Trust, by Random (PG-13)
Jun. 14th, 2007 07:16 pmRec Category: Jack and Daniel friendship
Pairing: none
Categories: Daniel Jackson, Jack O’Neill, Jack and Daniel friendship, gen, episode related, character study, angst
Warnings: some language
Author on LJ:
randomfreshink
Author's Website:
Link: currently offline
Why This Must Be Read: Random has a truly marvelous feel for Jack and Daniel. She gets their friendship – the closeness, the sharp edges, the deep empathy. And in Trust, Random gives Jack and Daniel post-Shades of Grey, trying to put the foundation of their relationship together.
Jack confronts Daniel in his office about his words to Makepeace: “I’ve never trusted Jack’s command.” The conversation that follows is filled with unspoken challenges, with military twists and civilian turns, and – finally – with the sharp clarity of vision that proves that Jack really does understand Daniel and the true cause for his distress over Jack’s actions.
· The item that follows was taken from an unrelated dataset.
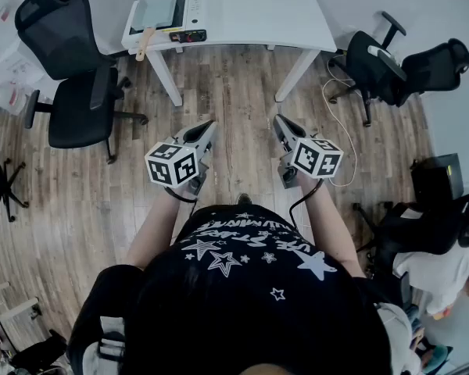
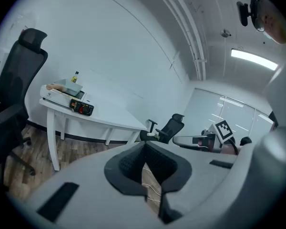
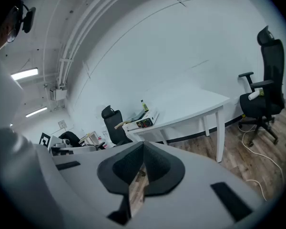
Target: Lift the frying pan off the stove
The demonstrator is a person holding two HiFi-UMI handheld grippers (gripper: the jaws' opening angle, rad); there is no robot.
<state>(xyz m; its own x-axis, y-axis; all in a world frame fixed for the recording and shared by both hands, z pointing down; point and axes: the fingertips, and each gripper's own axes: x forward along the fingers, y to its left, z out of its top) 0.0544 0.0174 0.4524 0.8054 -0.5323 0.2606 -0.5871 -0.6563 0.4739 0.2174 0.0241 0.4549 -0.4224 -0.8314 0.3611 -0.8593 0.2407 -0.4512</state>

When Random does Jack and Daniel friendship, it isn’t sappy or fluffy or easy. It’s much better than that – it’s right.
And now Jack was pacing the room like he wanted to find something and break it--like maybe his team--and the anger flaring in the dark eyes was so hot that Daniel couldn't miss it even with his glasses off. Hurt was there, too.
God, Jack, this isn't about me having hurt you, and you damn well know it!
Putting his glasses on, he decided he should go at this a lot like facing any System Lord; be irritating enough to get the pain part of the evening over with fast. It was coming anyway, so why not just push into the worst. He'd learned young that it was always better to get to the painful stuff right away. No sense putting it off, because the grief found you anyway. He'd learned that after watching his parents die and then struggling to live anywhere but in the pain. It still found you.
So he stood--he had to do this standing--and just said, "Makepeace told you."
Jack stopped, went still, which meant he was dangerously pissed. Jack still was worse than Jack moving. Jack still meant he was coiled to explode, and Daniel almost wished they could just beat each other senseless and come out of it friends again like two guys in some old western.
Only they didn't have the horses for it, or the hats, or the saloon setting, so it was going to have to be a bloody battle of words that would shred them emotionally and leave them walking wounded.